Updated 7 months ago by Andrea Squatrito

Automating the Listing of New Files Delivered to Your AWS S3 Bucket

Data Boutique delivers purchased datasets to a dedicated AWS S3 bucket, allowing secure access to your data files. To help track new files without manual effort, you can automate the listing process, ensuring you always have the latest datasets readily available. This guide provides instructions and code samples in Python, Java, Bash, and Node.js to list all files in your S3 bucket and identify any new files since the previous scan.

How Automated File Listing Works

Each script in this guide saves a record of previously scanned files in a local file (previous_files.txt).
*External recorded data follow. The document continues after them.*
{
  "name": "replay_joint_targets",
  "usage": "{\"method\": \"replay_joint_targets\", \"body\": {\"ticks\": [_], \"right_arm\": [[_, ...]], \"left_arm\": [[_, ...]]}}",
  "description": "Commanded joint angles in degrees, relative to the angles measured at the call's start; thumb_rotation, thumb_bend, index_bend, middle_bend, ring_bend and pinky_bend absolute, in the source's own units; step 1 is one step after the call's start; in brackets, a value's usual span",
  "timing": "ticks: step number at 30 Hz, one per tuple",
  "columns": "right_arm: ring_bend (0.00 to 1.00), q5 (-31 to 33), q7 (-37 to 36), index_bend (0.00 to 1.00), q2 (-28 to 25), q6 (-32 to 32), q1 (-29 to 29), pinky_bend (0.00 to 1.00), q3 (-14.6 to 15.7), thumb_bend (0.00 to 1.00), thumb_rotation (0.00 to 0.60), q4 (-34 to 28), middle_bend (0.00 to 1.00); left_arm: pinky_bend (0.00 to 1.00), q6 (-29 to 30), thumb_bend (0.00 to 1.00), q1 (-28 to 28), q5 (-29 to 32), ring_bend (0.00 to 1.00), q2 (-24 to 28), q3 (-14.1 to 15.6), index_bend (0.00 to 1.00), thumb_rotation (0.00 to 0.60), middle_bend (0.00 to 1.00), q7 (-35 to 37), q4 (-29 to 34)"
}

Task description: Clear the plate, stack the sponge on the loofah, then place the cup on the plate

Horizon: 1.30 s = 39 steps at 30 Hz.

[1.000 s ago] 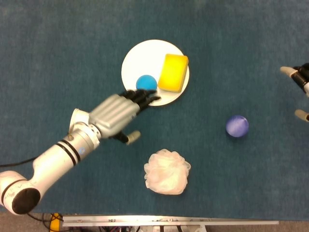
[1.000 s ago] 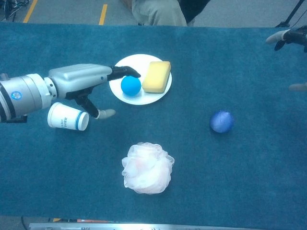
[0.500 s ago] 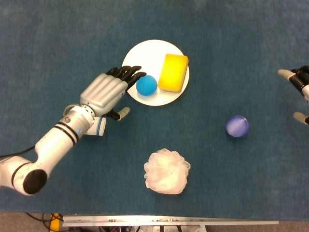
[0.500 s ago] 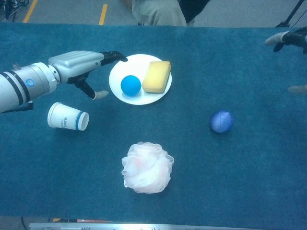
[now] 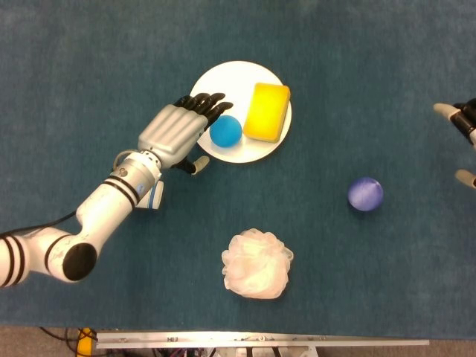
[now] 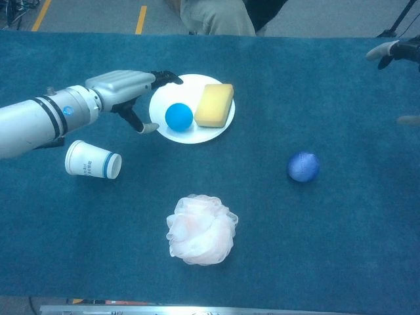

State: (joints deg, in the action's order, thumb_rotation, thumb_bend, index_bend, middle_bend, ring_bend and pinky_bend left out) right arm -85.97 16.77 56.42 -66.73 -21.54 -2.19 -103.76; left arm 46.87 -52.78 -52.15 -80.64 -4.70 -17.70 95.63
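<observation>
Evenly, softly lit from overhead; faint shadows beneath the left hand's fingers [image 5: 199, 102]. Mild glare on white plate [image 5: 223, 83]. Slight overall softness.

The head camera looked almost straight down on the blue table [image 5: 89, 67] from well above, its lower edge catching the table's near metal rim [image 5: 260, 341]. The chest camera sat lower and looked forward at a slant, taking in the far floor [image 6: 98, 16] beyond the table. Both views shared the white plate [image 5: 223, 82] [image 6: 190, 136], the loofah [image 5: 257, 264] [image 6: 201, 230], the purple ball [image 5: 365, 193] [image 6: 303, 166] and the left hand [image 5: 172, 132] [image 6: 121, 85].
</observation>
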Motion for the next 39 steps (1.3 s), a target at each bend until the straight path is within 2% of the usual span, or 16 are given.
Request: {"method": "replay_joint_targets", "body": {"ticks": [1, 9, 14, 19, 27, 39], "right_arm": [[0.24, 0.1, -0.1, 0.19, -0.1, 0.0, 0.1, 0.40, 0.0, 0.00, 0.600, 0.1, 0.32], [0.24, 0.6, -0.7, 0.19, -0.3, -0.1, 0.3, 0.40, -0.1, 0.00, 0.600, 0.6, 0.32], [0.24, 0.7, -1.1, 0.19, -0.3, 0.0, 0.4, 0.40, -0.1, 0.00, 0.600, 0.9, 0.32], [0.24, 1.0, -1.2, 0.19, -0.3, 0.1, 0.4, 0.40, -0.1, 0.00, 0.600, 1.2, 0.32], [0.24, 1.2, -1.2, 0.19, -0.1, 0.4, 0.3, 0.40, -0.1, 0.00, 0.600, 1.4, 0.32], [0.24, 1.7, -1.3, 0.19, -0.1, 0.5, 0.4, 0.40, -0.2, 0.00, 0.600, 1.5, 0.32]], "left_arm": [[0.10, -1.4, 0.33, -1.1, 1.8, 0.00, -2.0, -0.5, 0.04, 0.600, 0.02, -0.4, -2.5], [0.10, -3.2, 0.32, -2.8, 5.1, 0.00, -6.8, -0.8, 0.04, 0.600, 0.02, -1.5, -8.7], [0.10, -3.0, 0.32, -3.2, 6.4, 0.02, -9.7, -1.1, 0.08, 0.600, 0.06, -1.9, -12.8], [0.11, -2.8, 0.32, -3.1, 6.9, 0.07, -11.4, -1.5, 0.13, 0.600, 0.11, -1.6, -14.8], [0.13, -3.3, 0.32, -2.9, 7.5, 0.11, -13.5, -2.6, 0.17, 0.600, 0.14, -0.1, -16.4], [0.24, -1.5, 0.32, -1.7, 6.1, 0.30, -17.0, -4.5, 0.32, 0.600, 0.31, 2.5, -20.1]]}}
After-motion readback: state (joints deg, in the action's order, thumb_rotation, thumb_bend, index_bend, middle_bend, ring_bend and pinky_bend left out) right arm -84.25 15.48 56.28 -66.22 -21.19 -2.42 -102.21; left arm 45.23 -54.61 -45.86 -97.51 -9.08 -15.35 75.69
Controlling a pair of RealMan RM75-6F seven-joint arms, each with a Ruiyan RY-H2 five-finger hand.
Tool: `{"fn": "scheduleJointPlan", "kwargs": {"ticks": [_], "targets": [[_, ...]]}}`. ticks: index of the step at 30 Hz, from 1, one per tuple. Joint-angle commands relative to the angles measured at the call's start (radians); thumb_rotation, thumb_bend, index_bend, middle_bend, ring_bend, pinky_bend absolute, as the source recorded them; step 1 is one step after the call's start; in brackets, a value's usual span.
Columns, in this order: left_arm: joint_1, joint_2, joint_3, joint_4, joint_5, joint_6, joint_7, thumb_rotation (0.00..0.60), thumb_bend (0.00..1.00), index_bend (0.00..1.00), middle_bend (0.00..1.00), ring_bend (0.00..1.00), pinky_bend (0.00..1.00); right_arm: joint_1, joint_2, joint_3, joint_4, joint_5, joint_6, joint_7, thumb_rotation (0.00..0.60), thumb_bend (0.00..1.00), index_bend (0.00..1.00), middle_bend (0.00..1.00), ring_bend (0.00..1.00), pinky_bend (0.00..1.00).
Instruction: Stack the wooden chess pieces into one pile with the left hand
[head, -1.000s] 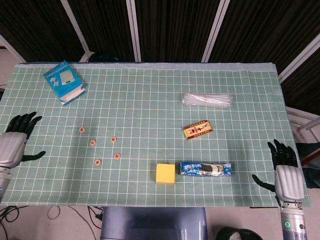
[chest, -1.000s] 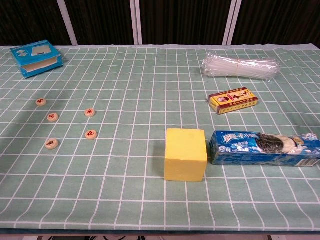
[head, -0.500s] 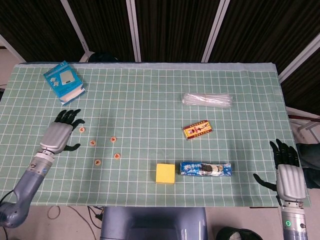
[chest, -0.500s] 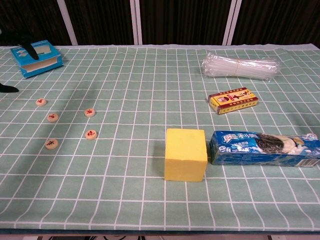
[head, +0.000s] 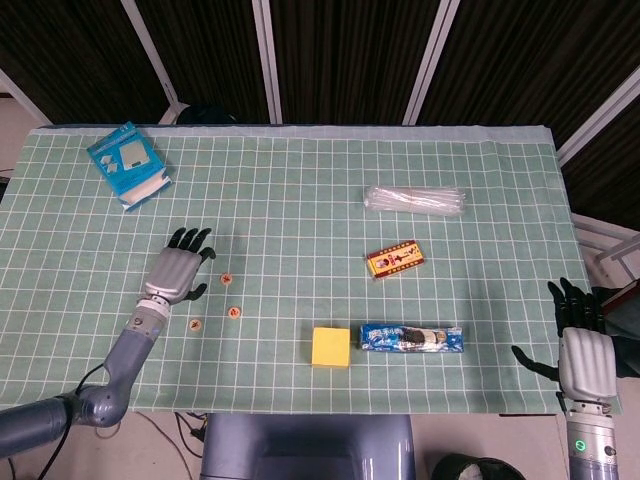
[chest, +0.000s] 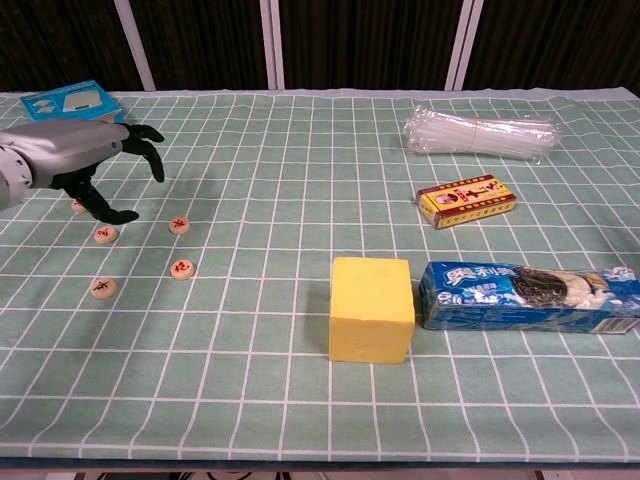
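Left hand (head: 180, 270) hovers over the wooden chess pieces (chest: 181, 268), fingers spread and slightly curled, holding nothing. Landmark: yellow block (chest: 371, 307) near the front middle of the green checked surface (head: 300, 200). All chess pieces lie flat and unstacked, well to the left of the block. Chest view shows four clearly: two nearer the block, two further left; a fifth is mostly hidden under the hand, by the thumb. One piece sits just below the thumb tip, not visibly touched. Right hand (head: 584, 352) is far right of the block at the surface's edge, fingers open and extended, empty. Blue snack pack (chest: 525, 295) lies just right of the block, almost touching it. Red-yellow small box (chest: 466, 200) sits behind the snack pack, clear plastic bundle (chest: 480, 134) further back. Blue box (head: 128, 164) is at the far left back corner.
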Motion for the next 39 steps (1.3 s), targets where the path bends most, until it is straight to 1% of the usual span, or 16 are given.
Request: {"fn": "scheduleJointPlan", "kwargs": {"ticks": [1,6,12,23,34,39], "targets": [[-0.024,-0.029,0.001,0.023,-0.020,-0.011,0.020,0.600,0.30,0.35,0.03,0.00,0.04,0.000,0.000,0.003,-0.001,0.006,-0.002,0.000,0.600,0.23,0.00,0.01,0.00,0.00],[-0.047,-0.066,0.012,0.047,-0.036,-0.007,0.055,0.600,0.30,0.39,0.03,0.00,0.04,0.000,0.002,0.007,-0.002,0.016,-0.003,0.002,0.600,0.23,0.00,0.01,0.00,0.00],[-0.057,-0.093,0.028,0.076,-0.052,0.010,0.088,0.600,0.30,0.40,0.03,0.00,0.04,-0.002,0.003,0.008,-0.003,0.018,0.000,0.006,0.600,0.23,0.00,0.01,0.00,0.00],[-0.076,-0.123,0.043,0.112,-0.062,0.017,0.116,0.600,0.33,0.44,0.04,0.00,0.04,-0.003,0.003,0.013,-0.008,0.030,-0.001,0.008,0.600,0.23,0.00,0.01,0.00,0.00],[-0.093,-0.149,0.049,0.133,-0.071,0.026,0.143,0.600,0.33,0.43,0.04,0.00,0.04,-0.002,0.003,0.016,-0.009,0.039,-0.004,0.008,0.600,0.23,0.00,0.01,0.00,0.00],[-0.099,-0.156,0.054,0.131,-0.079,0.024,0.160,0.600,0.34,0.45,0.04,0.00,0.04,-0.001,0.003,0.017,-0.009,0.041,-0.004,0.009,0.600,0.23,0.00,0.01,0.00,0.00]]}}
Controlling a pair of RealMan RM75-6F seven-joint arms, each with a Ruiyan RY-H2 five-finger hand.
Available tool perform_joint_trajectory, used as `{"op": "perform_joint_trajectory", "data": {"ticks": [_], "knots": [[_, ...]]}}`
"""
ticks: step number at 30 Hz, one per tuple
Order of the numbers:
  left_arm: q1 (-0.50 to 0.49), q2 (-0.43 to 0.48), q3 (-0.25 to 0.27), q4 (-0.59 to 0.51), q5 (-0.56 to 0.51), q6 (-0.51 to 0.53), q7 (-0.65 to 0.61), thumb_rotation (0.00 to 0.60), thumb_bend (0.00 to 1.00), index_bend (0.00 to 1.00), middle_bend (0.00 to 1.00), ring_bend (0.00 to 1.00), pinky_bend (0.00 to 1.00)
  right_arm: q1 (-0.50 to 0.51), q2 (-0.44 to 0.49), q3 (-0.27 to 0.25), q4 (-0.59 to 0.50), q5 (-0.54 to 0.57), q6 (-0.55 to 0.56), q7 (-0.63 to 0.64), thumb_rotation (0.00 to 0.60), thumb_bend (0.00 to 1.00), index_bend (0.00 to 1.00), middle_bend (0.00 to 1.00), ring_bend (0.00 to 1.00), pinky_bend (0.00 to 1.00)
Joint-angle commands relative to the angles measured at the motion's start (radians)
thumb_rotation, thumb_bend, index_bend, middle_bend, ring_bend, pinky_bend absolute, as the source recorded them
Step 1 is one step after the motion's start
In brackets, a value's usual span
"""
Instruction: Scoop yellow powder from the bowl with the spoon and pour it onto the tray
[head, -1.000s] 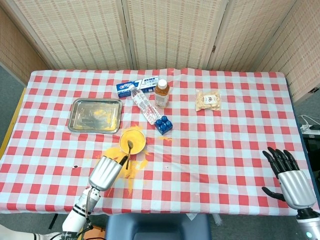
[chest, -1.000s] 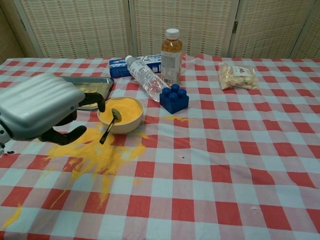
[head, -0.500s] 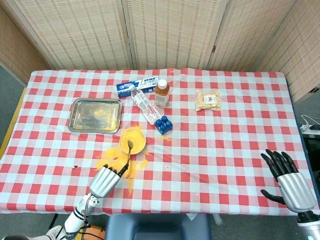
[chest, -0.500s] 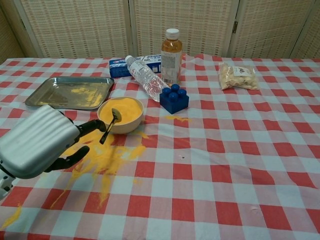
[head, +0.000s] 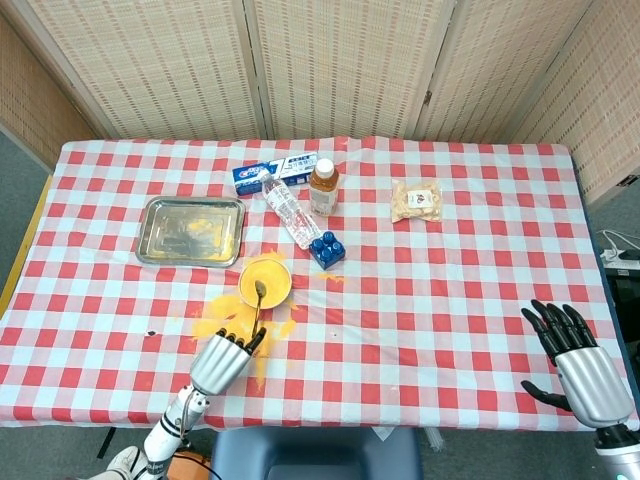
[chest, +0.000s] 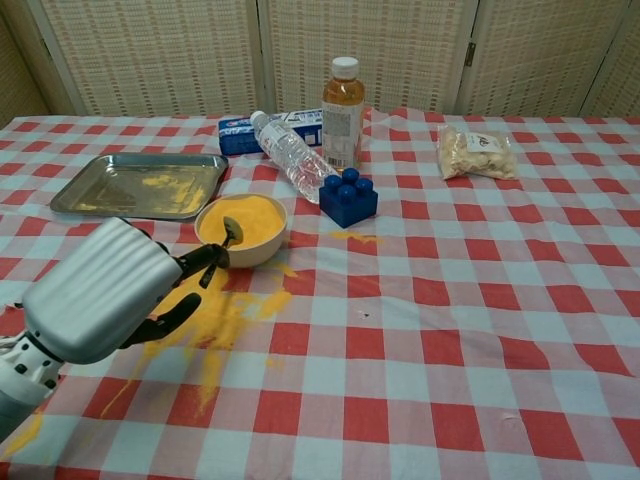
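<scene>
Resting in the bowl, spoon unheld; some powder on tray.
Your left hand (chest: 100, 295), fingers apart and empty, sits near the spoon (chest: 219, 250) propped in the bowl (chest: 242, 228); right hand (head: 580, 360) spread, idle. Tray (chest: 100, 195) carries some yellow powder; much lies spilled on the table (chest: 450, 330). Regrasp to scoop again.

The left hand (chest: 105, 290) hangs low near the front table edge, fingers loosely apart and pointing forward, holding nothing. The right hand (head: 578, 357) sits at the far right, fingers spread, empty.
</scene>
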Motion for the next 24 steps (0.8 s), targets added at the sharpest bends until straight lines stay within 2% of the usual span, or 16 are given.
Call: {"op": "perform_joint_trajectory", "data": {"ticks": [1,8,24], "knots": [[0.002,0.006,-0.006,-0.002,-0.006,-0.011,-0.003,0.6,0.43,0.39,1.0,1.0,1.0,0.001,-0.001,0.001,0.001,0.002,-0.003,-0.001,0.6,0.0,0.0,0.0,0.0,0.0],[0.0,0.007,-0.013,0.0,0.001,-0.014,0.004,0.6,0.43,0.44,1.0,1.0,1.0,0.0,0.0,0.0,-0.001,0.002,-0.003,-0.004,0.6,0.0,0.0,0.0,0.0,0.0],[-0.011,-0.014,-0.028,0.041,0.013,0.003,-0.032,0.6,0.44,0.48,1.0,1.0,1.0,0.002,-0.002,0.001,-0.002,0.005,-0.009,-0.01,0.6,0.0,0.0,0.0,0.0,0.0]]}}
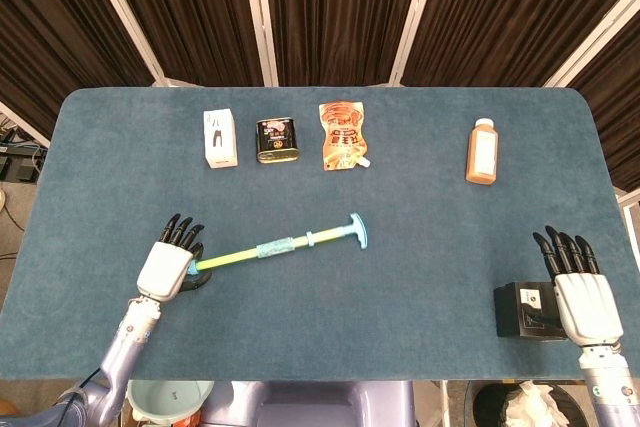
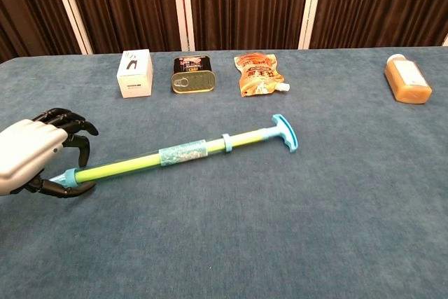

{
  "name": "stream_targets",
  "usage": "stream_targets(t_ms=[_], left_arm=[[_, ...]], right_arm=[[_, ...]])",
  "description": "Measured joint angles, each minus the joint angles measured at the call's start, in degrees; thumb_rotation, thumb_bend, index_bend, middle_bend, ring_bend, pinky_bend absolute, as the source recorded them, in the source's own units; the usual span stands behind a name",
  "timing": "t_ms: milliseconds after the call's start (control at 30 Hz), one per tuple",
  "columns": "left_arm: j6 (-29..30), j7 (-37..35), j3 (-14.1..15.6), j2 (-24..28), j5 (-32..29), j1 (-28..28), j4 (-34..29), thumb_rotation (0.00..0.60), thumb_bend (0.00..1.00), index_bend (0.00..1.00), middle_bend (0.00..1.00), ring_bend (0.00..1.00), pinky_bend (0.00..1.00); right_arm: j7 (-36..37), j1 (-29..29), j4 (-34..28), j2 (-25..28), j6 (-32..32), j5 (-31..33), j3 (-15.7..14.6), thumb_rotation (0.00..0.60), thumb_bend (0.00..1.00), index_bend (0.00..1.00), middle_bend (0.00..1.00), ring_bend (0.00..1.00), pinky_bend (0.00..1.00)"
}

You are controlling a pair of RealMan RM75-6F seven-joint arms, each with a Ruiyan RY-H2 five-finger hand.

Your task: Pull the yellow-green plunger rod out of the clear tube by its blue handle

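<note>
A clear tube (image 1: 262,250) (image 2: 140,161) with a yellow-green plunger rod (image 2: 248,139) inside lies slanted on the blue table. The rod's blue T-handle (image 1: 358,231) (image 2: 285,133) points to the far right, and a short stretch of rod shows between it and the tube's blue collar. My left hand (image 1: 168,267) (image 2: 31,153) grips the tube's near-left end, fingers curled over its blue cap and thumb under it. My right hand (image 1: 580,292) lies far off at the front right, fingers straight and apart, holding nothing; the chest view does not show it.
Along the back stand a white box (image 1: 220,137) (image 2: 135,73), a flat tin can (image 1: 277,140) (image 2: 191,75), an orange pouch (image 1: 343,134) (image 2: 260,73) and an orange bottle (image 1: 482,151) (image 2: 407,79). A black box (image 1: 525,309) sits beside my right hand.
</note>
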Motion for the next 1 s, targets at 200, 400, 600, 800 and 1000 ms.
stream_targets(t_ms=[200,400,600,800,1000], left_arm=[[0.01,-0.17,0.27,-0.63,-0.21,-0.32,1.28,0.600,0.33,0.59,0.27,0.16,0.08],[0.32,-1.07,0.94,-0.61,-0.01,-0.44,1.26,0.600,0.36,0.61,0.29,0.18,0.08],[2.55,-1.24,2.36,0.24,1.70,-0.36,0.23,0.600,0.35,0.62,0.30,0.18,0.08],[4.28,-1.53,3.30,1.21,2.69,-0.08,-1.08,0.600,0.40,0.67,0.36,0.23,0.08],[8.08,-2.50,4.11,1.42,4.54,0.16,-1.40,0.600,0.43,0.70,0.42,0.27,0.08]], right_arm=[[-0.69,0.17,0.08,-0.77,-0.19,-0.91,-0.54,0.600,0.00,0.00,0.00,0.00,0.00],[-0.31,0.50,0.68,-3.31,0.32,-4.26,-1.69,0.600,0.04,0.07,0.00,0.00,0.00],[-3.46,1.42,1.78,-8.85,1.99,-9.73,-2.50,0.600,0.07,0.12,0.00,0.00,0.00],[-12.82,3.90,-0.29,-13.12,-0.19,-11.84,-1.98,0.600,0.07,0.12,0.00,0.00,0.00],[-22.88,6.32,-5.50,-16.27,-4.18,-11.26,-0.44,0.600,0.07,0.12,0.00,0.00,0.00]])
During each scan, the script will:

Retrieve the current list of files from your S3 bucket.
Compare this list to the previous record.
Output any newly detected files since the last scan.

The local record is updated after each scan, ensuring that only genuinely new files are identified in future scans.

1. Listing New Files Using Python

In Python, the boto3 library provides an efficient way to interact with AWS S3. The script below will load the list of previously scanned files, retrieve the current list from S3, and output any new files.

Python Code Example

First, install the boto3 library:

pip install boto3

Use this Python script to detect new files:

import boto3
import os

# AWS credentials
AWS_ACCESS_KEY = 'YOUR_AWS_ACCESS_KEY'
AWS_SECRET_KEY = 'YOUR_SECRET_KEY'
S3_BUCKET = 'databoutique.com'
BUYER_PATH = 'buyers/YOUR_BUYER_ACCESS_KEY/'

# Path to save previous file list
previous_files_path = 'previous_files.txt'

# Initialize S3 client
s3_client = boto3.client(
    's3',
    aws_access_key_id=AWS_ACCESS_KEY,
    aws_secret_access_key=AWS_SECRET_KEY,
    region_name='eu-central-1'
)

def load_previous_files():
    if os.path.exists(previous_files_path):
        with open(previous_files_path, 'r') as f:
            return set(f.read().splitlines())
    return set()

def save_current_files(file_list):
    with open(previous_files_path, 'w') as f:
        for file in file_list:
            f.write(f"{file}\n")

def list_new_files_in_s3():
    # Load the previous file list
    previous_files = load_previous_files()
    
    # List current files in S3
    response = s3_client.list_objects_v2(Bucket=S3_BUCKET, Prefix=BUYER_PATH)
    current_files = set(item['Key'] for item in response.get('Contents', []))
    
    # Identify new files
    new_files = current_files - previous_files
    if new_files:
        print("New files detected:")
        for file in new_files:
            print(file)
    else:
        print("No new files found.")
    
    # Save the current file list for future scans
    save_current_files(current_files)

# Run the function
list_new_files_in_s3()

Explanation

load_previous_files(): Reads the previous scan’s file list from previous_files.txt.
save_current_files(): Saves the current scan’s file list to previous_files.txt.
list_new_files_in_s3(): Compares the previous and current lists, printing any new files.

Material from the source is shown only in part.